むしろ経済学者たちは自説の正しさの証明のために、
財政破綻を望んでいるのです。それでも起きない・・・

ということは、彼らの意見と、
現実の市場はまったく無関係に動いているということです。
では、何が信任の根拠なのか。

それは、恐らくですが、
現実は経済学者たちのいう通りではないということを、
誰もが知っているからなのだと思います。
信任の根拠は財政の健全性ではない。

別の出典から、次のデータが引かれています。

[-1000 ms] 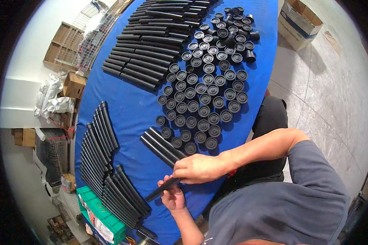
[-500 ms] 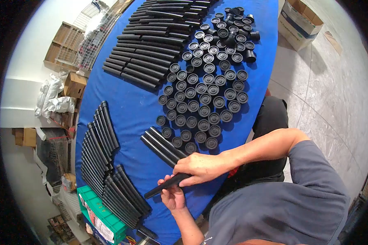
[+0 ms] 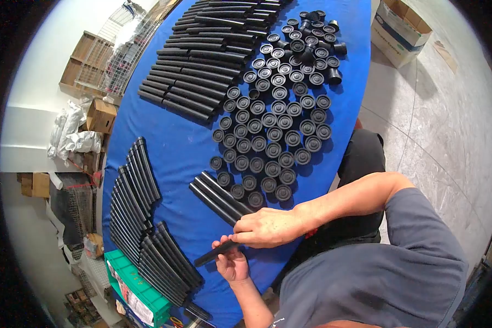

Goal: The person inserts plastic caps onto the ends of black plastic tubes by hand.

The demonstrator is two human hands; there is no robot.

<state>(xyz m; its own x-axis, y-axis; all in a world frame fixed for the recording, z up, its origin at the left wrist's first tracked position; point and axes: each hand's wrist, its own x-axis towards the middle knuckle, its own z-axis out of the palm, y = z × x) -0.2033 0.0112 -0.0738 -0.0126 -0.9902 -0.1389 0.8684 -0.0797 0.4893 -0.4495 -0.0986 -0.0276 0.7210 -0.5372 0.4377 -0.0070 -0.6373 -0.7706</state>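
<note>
My left hand (image 3: 233, 266), palm up, has its fingers wrapped round a black plastic tube (image 3: 212, 255). The tube points to the lower left, towards a row of similar tubes. My right hand (image 3: 269, 227), back upward, is closed over the tube's near end, and its fingers hide that end. Whether a fitting is inside the right hand cannot be made out. Just beyond the right hand, a few loose black tubes (image 3: 218, 198) lie side by side on the blue cloth (image 3: 175, 147). Round black end caps (image 3: 273, 148) with ringed faces spread above them.
Many black tubes (image 3: 202, 71) lie in rows at the far end. Fanned tubes with wider ends (image 3: 134, 188) lie along the left edge, above a green crate (image 3: 139, 292) holding papers. A cardboard box (image 3: 402, 33) stands on the floor at upper right.
My right hand has shifted slightly and its fingers now cover more of the tube's near end. My left hand stays almost in place, still round the tube.
</note>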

そうわかっているからです。

だから学者が騒いでも、何も起きないのでしょう。

もうひとつは、意志について、ですね。

人には意志がああります。
「こうする!」と決めたことを貫くということですね。

意志は合理性の反対の行動を取る場合に見られます。
ラクをしようと思ったら、こうなる、とか、
無駄を省こうと思ったら、こうなる、というのが合理性です。

しかし、意志とは、合理性とは無関係に
自分の望む状態を実現するために行動することですね。

さて、私たち日本人は、日本という島国に住んでいます。
我々の多くは日本から出て暮らしたことがなく、
日本だけで使われている日本語をしゃべり、
日本だけで使われている円という通貨を使い、
日本だけでしか通用しない生活様式の中で生きています。

そんな日本でしか生きられない我々は、
経済的合理性のために、
日本という国家の存在がなくなってしまうことを、恐らく是とはしません。

陸続きで別の国があったり、
世界中で通じる言語を話す人とは考え方が根本からちがうのは必然です。

そんな我々にとって、唯一の通貨である「円」が暴落したなら、
国家の存続を棒に振ってまで銀行の利益を守ろうとするでしょうか。
円を発行し、円の金融を生業とする日本の銀行がそれをするでしょうか?

おそらくそうはならないでしょう。
だって、日本にあるんですからね。

これ以上の暴落を抑えたければ、単に「売らない」ことです。
買い支えることです。
そういうことをせずに、
自国通貨が発行できて、外国には借金をしていない国家が、
国内の借金を理由に破綻の道を選ぶでしょうか?

冷静に考えてくださいね。

そこでは経済合理性ではない「暴落を抑え、通貨を守る」という
意志が働くはずなんですよ。
それが「通貨発行権がある」ということが意味する本質です。

だから、みんな信じているわけですよね。
どう思うでしょうか。

ここまで言っても、
やはり「外国から信任が得られなくなるはずだ」という人はいるでしょう。

でも、外国の人も、
今まで書いたすべてのメカニズムを知っていたらそうでしょうか?
つまり「信任の根拠はなんなのか?」という常識が、
破綻論の人とはちがうものだったら?ということです。

もちろん外国でも主流派経済学者たちはMMTには否定的です。
でも、やはり現実に起きている貨幣現象を説明できないでいるんですね。

しかも常識というのは時代とともに変化していくものです。
通貨の信任の根拠は、発行された通貨の量ではない。
今は、そういう常識に変わって行こうとしているのだと思います。

なぜなら、実際の現象が学説とはちがっているからで、
世の中はもうそれを実行してきているから、ですね。

おそらく、多くの経済学者たちは、今のまま財政破綻論を唱え続けます。
「天動説」を唱えた人は死ぬまで考えを変えなかったでしょうからね。
でも、「地動説」になったのです。

変わるはずがないと思っていた常識だって絶対ではないし、
だからこそ人類は進歩してきたわけです。

お金の姿も、どんどん変化しています。
今、誰もが手にとれないデジタルの数字を「お金」と信じて
取引を行っているじゃないですか。

これは金兌換制の時代の人にとっては信じられないことですよね?
「一体なにを根拠に、この数字をお金だと信じるのか?」と。

ホラ、時代は変わっているのです。変わっていくのです。

「通貨の信任とは何か?」という問いについて、
もういちど問い直すときなのだと思います。